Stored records
━━━━━━━━━━━━━━━━━━━━

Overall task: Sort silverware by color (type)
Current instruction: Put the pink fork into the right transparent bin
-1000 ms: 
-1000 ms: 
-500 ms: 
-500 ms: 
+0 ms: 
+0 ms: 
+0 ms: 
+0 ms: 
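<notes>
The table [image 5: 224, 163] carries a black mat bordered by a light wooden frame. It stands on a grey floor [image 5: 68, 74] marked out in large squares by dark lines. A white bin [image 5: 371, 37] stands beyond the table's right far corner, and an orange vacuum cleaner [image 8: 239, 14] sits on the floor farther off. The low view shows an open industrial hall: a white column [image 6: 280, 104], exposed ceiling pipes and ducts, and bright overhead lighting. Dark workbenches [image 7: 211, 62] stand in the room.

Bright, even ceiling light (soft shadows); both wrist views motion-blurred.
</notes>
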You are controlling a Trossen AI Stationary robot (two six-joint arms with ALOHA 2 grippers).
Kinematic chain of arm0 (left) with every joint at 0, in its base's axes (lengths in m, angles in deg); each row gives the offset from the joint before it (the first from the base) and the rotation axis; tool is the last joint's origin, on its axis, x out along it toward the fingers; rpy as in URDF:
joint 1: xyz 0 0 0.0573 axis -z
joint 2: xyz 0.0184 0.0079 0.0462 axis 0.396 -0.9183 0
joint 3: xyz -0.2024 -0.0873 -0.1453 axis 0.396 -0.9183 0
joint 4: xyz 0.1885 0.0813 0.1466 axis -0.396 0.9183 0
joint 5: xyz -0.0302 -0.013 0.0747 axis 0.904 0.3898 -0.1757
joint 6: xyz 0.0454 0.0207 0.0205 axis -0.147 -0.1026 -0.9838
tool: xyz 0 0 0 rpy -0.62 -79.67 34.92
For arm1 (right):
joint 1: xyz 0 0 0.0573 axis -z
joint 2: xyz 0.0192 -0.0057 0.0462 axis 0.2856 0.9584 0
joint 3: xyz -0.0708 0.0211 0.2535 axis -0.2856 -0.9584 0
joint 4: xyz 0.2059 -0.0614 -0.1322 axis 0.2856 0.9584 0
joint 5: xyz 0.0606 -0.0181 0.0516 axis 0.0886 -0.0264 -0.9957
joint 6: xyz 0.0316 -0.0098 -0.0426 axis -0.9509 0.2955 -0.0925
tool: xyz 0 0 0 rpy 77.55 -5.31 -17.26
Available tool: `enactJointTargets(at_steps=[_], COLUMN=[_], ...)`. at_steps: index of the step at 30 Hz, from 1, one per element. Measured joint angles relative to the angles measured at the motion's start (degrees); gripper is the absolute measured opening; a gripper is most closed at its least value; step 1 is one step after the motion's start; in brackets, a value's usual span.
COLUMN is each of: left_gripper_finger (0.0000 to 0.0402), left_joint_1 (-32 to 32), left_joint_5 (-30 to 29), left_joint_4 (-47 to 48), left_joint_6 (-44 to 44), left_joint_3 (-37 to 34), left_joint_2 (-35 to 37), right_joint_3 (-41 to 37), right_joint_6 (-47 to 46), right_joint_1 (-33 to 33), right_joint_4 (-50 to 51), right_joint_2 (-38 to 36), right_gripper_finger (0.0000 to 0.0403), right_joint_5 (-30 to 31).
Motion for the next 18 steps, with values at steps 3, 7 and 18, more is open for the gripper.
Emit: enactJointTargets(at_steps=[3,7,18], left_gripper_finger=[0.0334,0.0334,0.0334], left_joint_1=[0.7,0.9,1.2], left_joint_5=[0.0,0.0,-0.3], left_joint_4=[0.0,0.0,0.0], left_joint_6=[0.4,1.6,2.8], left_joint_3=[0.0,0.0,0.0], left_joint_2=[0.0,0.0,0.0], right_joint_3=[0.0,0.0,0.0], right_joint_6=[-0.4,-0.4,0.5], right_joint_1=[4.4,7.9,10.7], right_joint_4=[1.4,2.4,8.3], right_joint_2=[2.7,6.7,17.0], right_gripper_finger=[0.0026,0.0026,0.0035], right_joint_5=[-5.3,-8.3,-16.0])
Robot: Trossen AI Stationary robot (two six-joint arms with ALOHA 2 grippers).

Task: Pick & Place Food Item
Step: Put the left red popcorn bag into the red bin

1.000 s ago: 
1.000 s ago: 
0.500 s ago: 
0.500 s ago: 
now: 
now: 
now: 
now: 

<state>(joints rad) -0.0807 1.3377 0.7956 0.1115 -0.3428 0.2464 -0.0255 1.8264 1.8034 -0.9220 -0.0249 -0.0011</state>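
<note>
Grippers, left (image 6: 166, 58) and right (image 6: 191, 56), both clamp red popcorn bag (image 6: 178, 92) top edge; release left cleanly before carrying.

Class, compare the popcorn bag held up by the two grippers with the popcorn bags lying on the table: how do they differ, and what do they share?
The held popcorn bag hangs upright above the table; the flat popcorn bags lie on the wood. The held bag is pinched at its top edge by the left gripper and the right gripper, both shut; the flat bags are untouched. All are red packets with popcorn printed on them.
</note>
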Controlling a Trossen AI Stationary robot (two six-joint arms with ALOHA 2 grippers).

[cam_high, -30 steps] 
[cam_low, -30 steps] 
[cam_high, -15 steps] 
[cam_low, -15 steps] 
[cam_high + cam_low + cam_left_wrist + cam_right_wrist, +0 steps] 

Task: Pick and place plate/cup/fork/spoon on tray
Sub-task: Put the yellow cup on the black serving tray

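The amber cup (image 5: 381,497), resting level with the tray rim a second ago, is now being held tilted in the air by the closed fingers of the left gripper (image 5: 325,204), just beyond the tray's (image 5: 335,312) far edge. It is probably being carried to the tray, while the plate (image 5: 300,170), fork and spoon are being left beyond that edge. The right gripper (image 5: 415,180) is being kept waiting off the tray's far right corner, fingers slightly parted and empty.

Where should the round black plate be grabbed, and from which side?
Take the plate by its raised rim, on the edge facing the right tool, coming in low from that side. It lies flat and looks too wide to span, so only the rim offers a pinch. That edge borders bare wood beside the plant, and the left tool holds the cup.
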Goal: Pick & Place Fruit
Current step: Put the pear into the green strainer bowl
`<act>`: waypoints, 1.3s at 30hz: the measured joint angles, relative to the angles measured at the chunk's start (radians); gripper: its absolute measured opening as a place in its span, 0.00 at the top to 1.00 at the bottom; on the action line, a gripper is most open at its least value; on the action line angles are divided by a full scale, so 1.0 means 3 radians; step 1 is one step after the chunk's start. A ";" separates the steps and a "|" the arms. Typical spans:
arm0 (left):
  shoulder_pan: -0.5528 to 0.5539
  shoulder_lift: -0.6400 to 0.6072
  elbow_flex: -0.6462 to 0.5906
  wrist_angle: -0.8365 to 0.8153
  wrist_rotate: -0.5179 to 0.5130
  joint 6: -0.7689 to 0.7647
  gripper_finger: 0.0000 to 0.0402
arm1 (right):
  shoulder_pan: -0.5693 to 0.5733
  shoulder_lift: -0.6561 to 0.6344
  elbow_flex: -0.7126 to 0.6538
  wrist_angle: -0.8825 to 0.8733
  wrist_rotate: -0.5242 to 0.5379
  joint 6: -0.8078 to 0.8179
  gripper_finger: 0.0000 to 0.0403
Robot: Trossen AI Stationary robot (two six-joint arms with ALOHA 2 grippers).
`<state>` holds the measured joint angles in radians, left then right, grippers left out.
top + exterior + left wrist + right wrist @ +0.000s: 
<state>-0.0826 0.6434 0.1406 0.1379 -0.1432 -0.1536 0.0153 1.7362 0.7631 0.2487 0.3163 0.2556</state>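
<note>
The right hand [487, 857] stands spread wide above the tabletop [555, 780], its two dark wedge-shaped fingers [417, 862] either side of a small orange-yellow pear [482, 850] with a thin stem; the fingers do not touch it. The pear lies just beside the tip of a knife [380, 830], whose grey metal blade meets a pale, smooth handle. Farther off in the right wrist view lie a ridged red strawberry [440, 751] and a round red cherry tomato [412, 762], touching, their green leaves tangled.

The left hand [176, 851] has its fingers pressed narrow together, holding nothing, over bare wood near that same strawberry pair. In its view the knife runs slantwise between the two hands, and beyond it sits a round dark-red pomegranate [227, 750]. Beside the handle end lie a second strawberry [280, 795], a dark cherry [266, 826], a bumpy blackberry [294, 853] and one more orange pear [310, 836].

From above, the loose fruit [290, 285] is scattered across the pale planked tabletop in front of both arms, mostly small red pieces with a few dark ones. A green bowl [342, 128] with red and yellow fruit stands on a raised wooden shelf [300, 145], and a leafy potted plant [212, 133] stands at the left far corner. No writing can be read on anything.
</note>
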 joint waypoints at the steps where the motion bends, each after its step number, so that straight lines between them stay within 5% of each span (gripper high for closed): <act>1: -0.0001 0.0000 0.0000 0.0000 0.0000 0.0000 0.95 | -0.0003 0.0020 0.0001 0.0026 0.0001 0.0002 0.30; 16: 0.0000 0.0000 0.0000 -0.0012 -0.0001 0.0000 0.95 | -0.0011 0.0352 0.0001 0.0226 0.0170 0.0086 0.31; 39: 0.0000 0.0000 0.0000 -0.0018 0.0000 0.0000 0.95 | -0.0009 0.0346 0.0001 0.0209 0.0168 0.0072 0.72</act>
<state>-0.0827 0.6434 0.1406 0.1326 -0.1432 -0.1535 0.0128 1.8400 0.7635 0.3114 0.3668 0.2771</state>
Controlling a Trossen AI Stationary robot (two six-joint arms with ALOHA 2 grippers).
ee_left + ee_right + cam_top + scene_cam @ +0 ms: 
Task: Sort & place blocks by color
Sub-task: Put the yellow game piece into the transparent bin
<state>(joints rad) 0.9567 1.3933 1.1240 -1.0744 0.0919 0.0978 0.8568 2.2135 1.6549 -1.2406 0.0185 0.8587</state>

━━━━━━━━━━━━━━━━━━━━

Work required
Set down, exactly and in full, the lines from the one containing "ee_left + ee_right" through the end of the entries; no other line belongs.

Reply
ee_left + ee_right + cam_top + scene_cam @ +0 ms: 
Task: Sort & place blocks by color
Sub-task: Put the yellow game piece into the transparent bin
<state>(joints rad) 0.9567 1.3933 1.1240 -1.0744 0.0919 0.0978 0.8568 2.2135 1.6549 -1.2406 0.0185 0.8587</state>

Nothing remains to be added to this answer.